# For plotting statistics from the lab analysis only

This notebook should be self contained, you may need to change the `DATA_PATH` if running locally so it can find the data tables.

In [None]:
import csv
import sys

import os
import os.path as osp

import glob

import numpy as np

# for comparing predictions to lab analysis data frames
import pandas as pd

# for plotting
import matplotlib
# enable LaTeX style fonts
matplotlib.rc('text', usetex=True)
import matplotlib.pyplot as plt
plt.rc('text', usetex=True)
plt.rc('font', family='serif')

# evaluation metrics
from sklearn.metrics import r2_score

from plot_utils import *

IN_COLAB = 'google.colab' in sys.modules

In [None]:
'''
root_path = '/scratch/ssd/gallowaa/cciw/dataset_raw/Test/Lab/done/'
jpeg_files = glob.glob(root_path + '*.jpg')
jpeg_files.sort()
# Should equal 40
print(len(jpeg_files)) 

csvfile = 'lab-v100-originals-files.csv'

with open(csvfile, 'w') as f:
    csvwriter = csv.writer(f, delimiter=',')#, #escapechar='', quoting=csv.QUOTE_NONE)
    for i in range(len(jpeg_files)):
        csvwriter.writerow([jpeg_files[i].split('/')[-1]])
'''

The list of files is now stored in a csv file in this repo for portability

In [None]:
jpeg_files = []

csvfile = 'lab-v100-originals-files.csv'
with open(csvfile, 'r') as f:
    spamreader = csv.reader(f, delimiter=',', quotechar='|')
    for row in spamreader:
        jpeg_files.append(row[0])
print(len(jpeg_files))        

In [None]:
if IN_COLAB:
    from google.colab import drive
    drive.mount('/content/drive')
    DATA_PATH = r'/content/drive/My Drive/Data'
else:
    DATA_PATH = osp.join(os.environ['DATA_PATH'], 'cciw/Data')

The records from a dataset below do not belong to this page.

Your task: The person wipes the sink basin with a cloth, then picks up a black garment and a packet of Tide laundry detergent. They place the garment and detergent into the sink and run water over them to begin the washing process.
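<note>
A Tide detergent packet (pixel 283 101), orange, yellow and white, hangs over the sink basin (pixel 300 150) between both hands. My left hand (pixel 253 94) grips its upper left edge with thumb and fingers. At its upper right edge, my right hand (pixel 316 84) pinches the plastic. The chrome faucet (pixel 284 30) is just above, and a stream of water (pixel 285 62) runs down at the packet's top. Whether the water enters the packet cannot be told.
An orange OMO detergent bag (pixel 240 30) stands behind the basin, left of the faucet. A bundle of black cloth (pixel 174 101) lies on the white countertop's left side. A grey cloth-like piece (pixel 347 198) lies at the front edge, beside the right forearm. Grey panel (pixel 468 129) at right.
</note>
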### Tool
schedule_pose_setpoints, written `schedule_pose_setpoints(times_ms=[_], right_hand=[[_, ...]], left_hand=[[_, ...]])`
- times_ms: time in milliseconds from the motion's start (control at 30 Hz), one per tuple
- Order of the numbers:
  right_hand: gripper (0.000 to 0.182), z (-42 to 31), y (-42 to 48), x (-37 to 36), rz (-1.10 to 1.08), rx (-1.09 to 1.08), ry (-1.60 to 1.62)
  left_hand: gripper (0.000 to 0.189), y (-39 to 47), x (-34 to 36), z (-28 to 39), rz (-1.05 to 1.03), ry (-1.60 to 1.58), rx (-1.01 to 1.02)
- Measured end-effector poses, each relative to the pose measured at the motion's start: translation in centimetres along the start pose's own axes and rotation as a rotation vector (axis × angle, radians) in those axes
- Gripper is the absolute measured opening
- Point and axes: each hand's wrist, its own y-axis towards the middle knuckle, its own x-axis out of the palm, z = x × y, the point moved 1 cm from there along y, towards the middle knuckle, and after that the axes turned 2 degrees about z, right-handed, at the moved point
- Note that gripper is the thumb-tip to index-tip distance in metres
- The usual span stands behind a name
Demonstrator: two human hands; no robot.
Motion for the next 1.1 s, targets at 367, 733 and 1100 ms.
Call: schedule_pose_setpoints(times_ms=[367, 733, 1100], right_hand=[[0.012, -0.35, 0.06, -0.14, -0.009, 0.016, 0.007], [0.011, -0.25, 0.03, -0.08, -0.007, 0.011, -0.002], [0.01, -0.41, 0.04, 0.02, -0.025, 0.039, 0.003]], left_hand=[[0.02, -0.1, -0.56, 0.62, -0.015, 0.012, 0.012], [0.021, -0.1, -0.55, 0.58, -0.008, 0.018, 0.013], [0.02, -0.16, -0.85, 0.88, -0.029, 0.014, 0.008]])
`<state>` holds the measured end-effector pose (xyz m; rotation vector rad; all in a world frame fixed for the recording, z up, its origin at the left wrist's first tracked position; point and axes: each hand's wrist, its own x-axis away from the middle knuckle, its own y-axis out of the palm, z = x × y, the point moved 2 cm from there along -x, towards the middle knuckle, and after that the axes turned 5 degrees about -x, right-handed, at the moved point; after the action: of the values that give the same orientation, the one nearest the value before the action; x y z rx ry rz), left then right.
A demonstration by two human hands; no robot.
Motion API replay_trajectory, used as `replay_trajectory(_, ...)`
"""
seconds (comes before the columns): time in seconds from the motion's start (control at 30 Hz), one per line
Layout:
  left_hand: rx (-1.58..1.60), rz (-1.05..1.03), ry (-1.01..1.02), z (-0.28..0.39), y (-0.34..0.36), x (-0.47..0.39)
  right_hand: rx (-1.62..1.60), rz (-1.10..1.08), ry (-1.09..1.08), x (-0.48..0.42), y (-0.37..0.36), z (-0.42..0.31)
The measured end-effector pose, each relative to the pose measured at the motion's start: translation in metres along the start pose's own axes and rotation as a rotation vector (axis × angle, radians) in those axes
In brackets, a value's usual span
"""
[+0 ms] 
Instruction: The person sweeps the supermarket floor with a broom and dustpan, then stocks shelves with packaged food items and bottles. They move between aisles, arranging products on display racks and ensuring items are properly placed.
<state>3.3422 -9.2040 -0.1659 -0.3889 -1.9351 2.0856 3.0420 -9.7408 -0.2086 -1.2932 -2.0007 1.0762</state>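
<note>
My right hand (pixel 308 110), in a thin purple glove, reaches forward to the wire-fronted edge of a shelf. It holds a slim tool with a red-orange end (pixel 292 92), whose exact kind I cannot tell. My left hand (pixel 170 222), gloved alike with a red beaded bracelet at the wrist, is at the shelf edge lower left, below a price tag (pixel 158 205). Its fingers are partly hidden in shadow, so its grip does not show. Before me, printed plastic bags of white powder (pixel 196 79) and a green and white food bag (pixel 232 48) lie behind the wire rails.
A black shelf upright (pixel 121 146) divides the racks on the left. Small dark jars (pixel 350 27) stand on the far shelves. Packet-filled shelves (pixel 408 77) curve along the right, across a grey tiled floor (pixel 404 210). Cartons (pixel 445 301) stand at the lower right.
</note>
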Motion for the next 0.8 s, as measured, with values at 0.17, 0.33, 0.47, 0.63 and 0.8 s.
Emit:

imagetable_path = os.path.join(DATA_PATH, 'Tables', 'ImageTable.csv')
image_df = pd.read_csv(imagetable_path, index_col=0)
analysis_path = os.path.join(DATA_PATH, 'Tables', 'Analysis.csv')
dive_path = os.path.join(DATA_PATH, 'Tables', 'Dives.csv')
analysis_df = pd.read_csv(analysis_path, index_col=0, dtype={'Count':float})
dive_df = pd.read_csv(dive_path, index_col=0, parse_dates=['Date'])
data_df = pd.merge(analysis_df, dive_df, on='Dive Index', how='outer')

In [None]:
Y = data_df[['Live Coverage', 'Empty Coverage', 'Biomass', 'Count', '16mm', '14mm', '12.5mm', '10mm', '8mm', '6.3mm', '4mm', '2mm']]
Y

In [None]:
fontsize = 16

left = 0.02  # the left side of the subplots of the figure
right = 0.98   # the right side of the subplots of the figure
bottom = 0.05  # the bottom of the subplots of the figure
top = 0.95     # the top of the subplots of the figure
wspace = 0.15  # the amount of width reserved for space between subplots,
# expressed as a fraction of the average axis width
hspace = 0.1  # the amount of height reserved for space between subplots,
# expressed as a fraction of the average axis height

BIOMASS_IDX = 0
COUNT_IDX = 1
PRED_COUNT_IDX = 2

In [None]:
lab_targets = np.zeros((len(jpeg_files), 3)) # 0 = biomass, 1 = count

names = ['16mm', '14mm', '12.5mm', '10mm', '8mm', '6.3mm', '4mm', '2mm']
sieves = np.array([16, 14, 12.5, 10, 8, 6.3, 4, 2])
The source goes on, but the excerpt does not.